На краткое мгновение он замер, а Вожак молниеносно — Соня даже удивилась, как ловко это ему удалось! — поймал воришку за руку с зажатым в ней ножом, которым тот намеревался срезать кошель Севера.
— Да ты, я вижу, и цену сам себе назначил,— насмешливо сказал воин, легко поднимая вора на пару локтей над землей.— И даже взять их решил сам, не утруждая меня. Только сдается мне, что это сильно смахивает на воровство.— Он обернулся к Соне, которая едва заметно улыбалась.— Что в Шадизаре делают с карманником?
— Отрубают руку.
— Вот как? — Неуловимым движением он выхватил из-за спины клинок и приставил его к кисти вора, все еще сжимавшей нож.— Слишком длинные у тебя руки,— заметил Север.— Не укоротить ли их прямо сейчас? — задумчиво спросил он, все еще держа коротышку на весу.

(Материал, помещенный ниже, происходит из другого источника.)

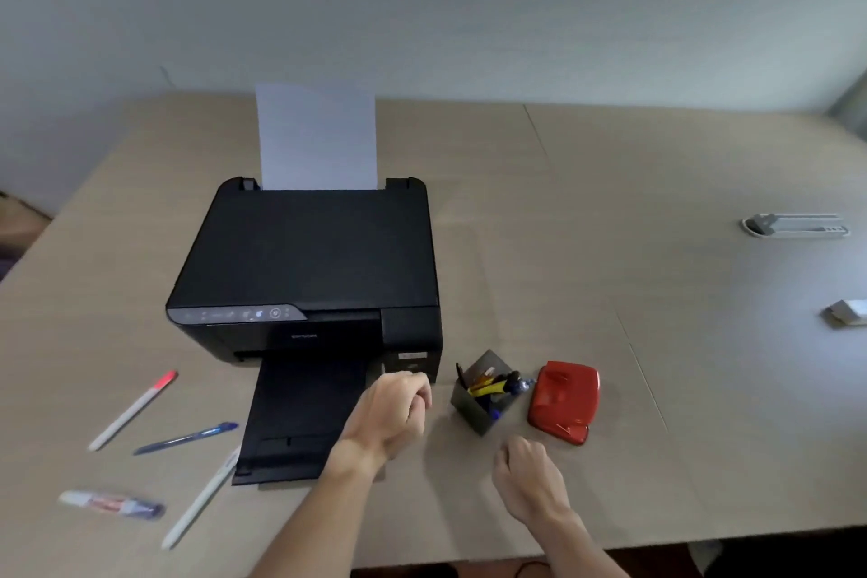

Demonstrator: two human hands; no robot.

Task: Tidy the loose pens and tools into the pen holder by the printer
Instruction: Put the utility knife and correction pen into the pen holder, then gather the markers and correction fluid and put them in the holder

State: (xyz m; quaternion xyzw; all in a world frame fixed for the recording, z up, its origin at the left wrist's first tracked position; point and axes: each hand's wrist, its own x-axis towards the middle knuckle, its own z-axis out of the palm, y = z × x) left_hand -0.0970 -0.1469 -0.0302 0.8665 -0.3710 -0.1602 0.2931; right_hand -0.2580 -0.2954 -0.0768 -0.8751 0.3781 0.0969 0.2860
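Observation:
A dark pen holder stands right of the black printer, with several pens and a yellow-handled tool in it. My left hand hovers over the printer's output tray, fingers curled, nothing visible in it. My right hand is a loose fist below the holder, apart from it. Left of the printer lie a white marker with a red cap, a blue pen, a white pen and a correction pen.
A red hole punch sits just right of the holder. A sheet of paper stands in the printer's rear feed. A white-grey stapler-like tool and a small white object lie far right. The table's front edge runs near my forearms.

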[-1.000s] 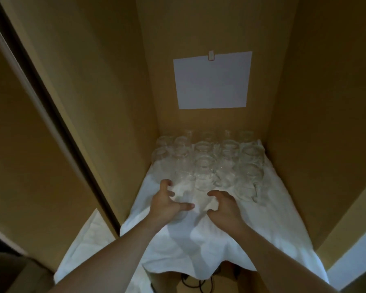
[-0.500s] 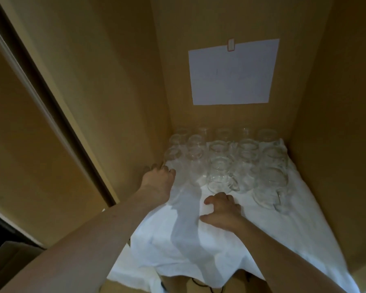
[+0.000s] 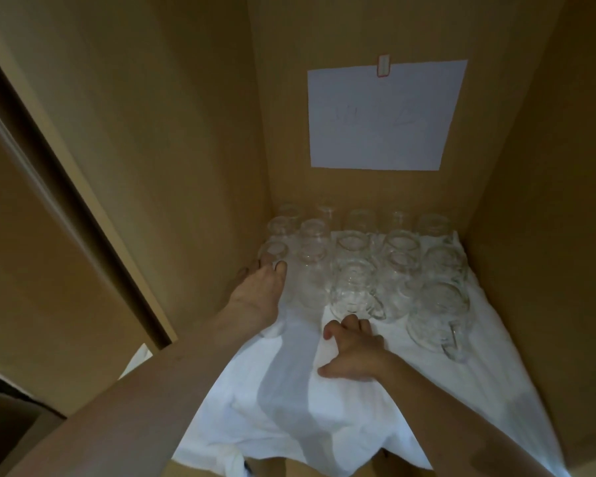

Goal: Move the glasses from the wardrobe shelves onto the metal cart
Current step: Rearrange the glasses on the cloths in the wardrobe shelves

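Both hands reach into the wardrobe over a white cloth (image 3: 324, 401) that covers the shelf and hangs over its front edge. Left hand (image 3: 260, 294) lies far in along the left wall (image 3: 172, 139), back up, fingers stretched forward and fairly straight; its fingertips touch the nearest glass of the left column (image 3: 275, 251), and no finger is seen curled round it. Right hand (image 3: 353, 352) rests on the cloth with fingers spread and slightly bent, thumb out to the left, holding nothing; its fingertips lie just before the front handled glass (image 3: 353, 294), touching or nearly so, and I cannot tell which.

Clear glasses (image 3: 399, 246) stand in rows at the back of the shelf, close together, most of them on the cloth, the rearmost against the back wall. Several have handles; one large mug (image 3: 439, 315) stands at front right, handle toward the viewer.

On the back wall hangs a white sheet (image 3: 386, 115), held at its top edge by a small clip (image 3: 383, 66). A sliding door (image 3: 49, 235) shows at left.
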`<state>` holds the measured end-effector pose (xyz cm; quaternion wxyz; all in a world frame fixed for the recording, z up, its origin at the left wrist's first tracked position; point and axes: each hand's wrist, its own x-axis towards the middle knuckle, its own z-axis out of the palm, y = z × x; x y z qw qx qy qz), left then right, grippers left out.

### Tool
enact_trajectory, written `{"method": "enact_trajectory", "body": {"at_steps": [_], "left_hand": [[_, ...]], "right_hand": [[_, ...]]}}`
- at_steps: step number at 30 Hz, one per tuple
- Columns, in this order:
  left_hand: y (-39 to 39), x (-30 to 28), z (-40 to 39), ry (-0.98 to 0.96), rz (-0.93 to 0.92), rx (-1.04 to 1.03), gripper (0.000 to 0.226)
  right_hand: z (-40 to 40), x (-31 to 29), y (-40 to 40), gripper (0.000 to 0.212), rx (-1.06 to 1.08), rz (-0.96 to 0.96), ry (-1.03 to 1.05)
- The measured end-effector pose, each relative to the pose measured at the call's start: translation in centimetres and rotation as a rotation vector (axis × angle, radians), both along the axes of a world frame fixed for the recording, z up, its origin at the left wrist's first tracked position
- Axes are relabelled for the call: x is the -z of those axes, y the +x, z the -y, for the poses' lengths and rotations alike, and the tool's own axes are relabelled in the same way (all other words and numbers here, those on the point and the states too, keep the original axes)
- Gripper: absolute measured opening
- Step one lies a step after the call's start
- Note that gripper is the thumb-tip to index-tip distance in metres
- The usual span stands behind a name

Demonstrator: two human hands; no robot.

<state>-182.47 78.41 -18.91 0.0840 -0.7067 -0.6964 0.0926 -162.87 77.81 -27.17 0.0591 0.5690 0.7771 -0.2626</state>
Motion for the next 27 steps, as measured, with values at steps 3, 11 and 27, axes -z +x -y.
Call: {"method": "enact_trajectory", "body": {"at_steps": [3, 11, 27], "left_hand": [[-0.3, 0.1, 0.7, 0.039, 0.069, 0.013, 0.061], [0.0, -0.9, 3.2, 0.114, 0.12, 0.017, 0.074], [2.1, 0.5, 17.2, 0.043, 0.529, -0.196, 0.067]], "right_hand": [[0.1, -0.4, -0.2, 0.069, 0.001, 0.008, -0.013], [2.8, -1.5, 0.7, 0.078, -0.049, 0.016, 0.03], [11.8, -3.5, 2.7, 0.082, -0.167, -0.041, 0.118]]}}
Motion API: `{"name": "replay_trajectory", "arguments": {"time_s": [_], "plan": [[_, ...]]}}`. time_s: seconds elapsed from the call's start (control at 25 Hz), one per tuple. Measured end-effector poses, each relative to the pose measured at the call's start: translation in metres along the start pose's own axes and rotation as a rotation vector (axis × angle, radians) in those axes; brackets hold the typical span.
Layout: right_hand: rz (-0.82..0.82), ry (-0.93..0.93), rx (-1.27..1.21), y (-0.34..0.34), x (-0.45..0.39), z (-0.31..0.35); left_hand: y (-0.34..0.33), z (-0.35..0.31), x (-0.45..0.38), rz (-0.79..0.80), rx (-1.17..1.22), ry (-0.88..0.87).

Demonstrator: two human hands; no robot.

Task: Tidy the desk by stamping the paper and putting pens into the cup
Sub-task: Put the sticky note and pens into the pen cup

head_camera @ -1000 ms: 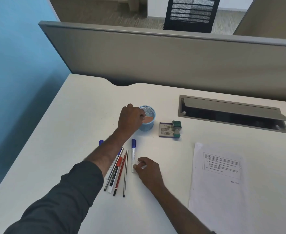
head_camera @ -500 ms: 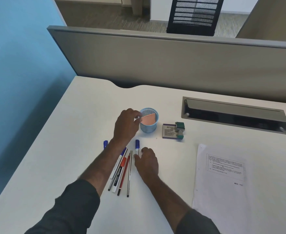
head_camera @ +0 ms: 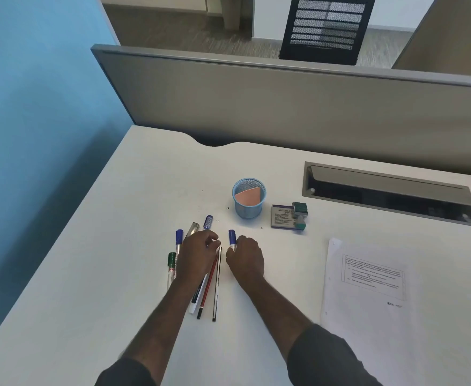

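A blue mesh cup (head_camera: 247,211) stands mid-desk with a pink note (head_camera: 246,196) inside it. Several pens lie in a loose row in front of it: a green-capped marker (head_camera: 171,263), a blue-capped pen (head_camera: 179,237), a blue marker (head_camera: 208,222), a red pencil (head_camera: 208,285) and a thin black one (head_camera: 215,296). My left hand (head_camera: 196,254) rests over this row with its fingers bent and apart. My right hand (head_camera: 246,259) covers a separate blue-capped marker (head_camera: 232,237) and grips its body. A green stamp (head_camera: 300,215) sits on its ink-pad box (head_camera: 282,217). The printed paper (head_camera: 368,316) lies at the right.
A recessed cable tray (head_camera: 390,197) with a raised flap is set into the desk at the back right. A grey partition (head_camera: 284,101) closes the far edge, and a blue wall (head_camera: 39,121) runs along the left. The desk's left edge is near the pens.
My left hand has let go of the pink note in the cup and drawn back down onto the pens. My right hand has slid up the blue-capped marker.
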State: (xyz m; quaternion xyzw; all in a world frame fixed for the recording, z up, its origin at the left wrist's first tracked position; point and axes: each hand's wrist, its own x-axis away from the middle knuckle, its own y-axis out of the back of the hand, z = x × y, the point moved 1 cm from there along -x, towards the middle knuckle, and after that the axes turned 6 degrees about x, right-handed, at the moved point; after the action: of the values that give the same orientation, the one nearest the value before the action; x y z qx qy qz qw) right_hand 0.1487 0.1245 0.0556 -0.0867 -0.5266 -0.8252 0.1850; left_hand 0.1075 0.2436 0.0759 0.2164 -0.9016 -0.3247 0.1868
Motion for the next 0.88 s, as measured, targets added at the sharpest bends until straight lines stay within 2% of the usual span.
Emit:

— Соня… Бела ради, Соня…— лепетал тот побелевшими губами, переводя затравленный взгляд с воина на огнегривую воительницу.
— Что случилось? — раздался рядом хриплый голос.
Отряд городской стражи во главе с десятником остановился рядом, с интересом наблюдая за происходящим.
— Все хорошо, Артан.— Соня успокаивающе подняла руку.— Мы сами разберемся.
— Никак божественная Соня вновь почтила Шадизар своим присутствием? — заметил он почтительно, но достаточно холодно.— Мы уже стали забывать тебя.
— А ты приходи ближе к вечеру к Саибу. Я намереваюсь напомнить о себе,— пообещала она, и напускное равнодушие десятника как рукой сняло.
— Вот это дело! — обрадовался он и мгновенно исчез, а вместе с ним и его люди.
— Ну и что с ним делать? — уже серьезно спросил Север.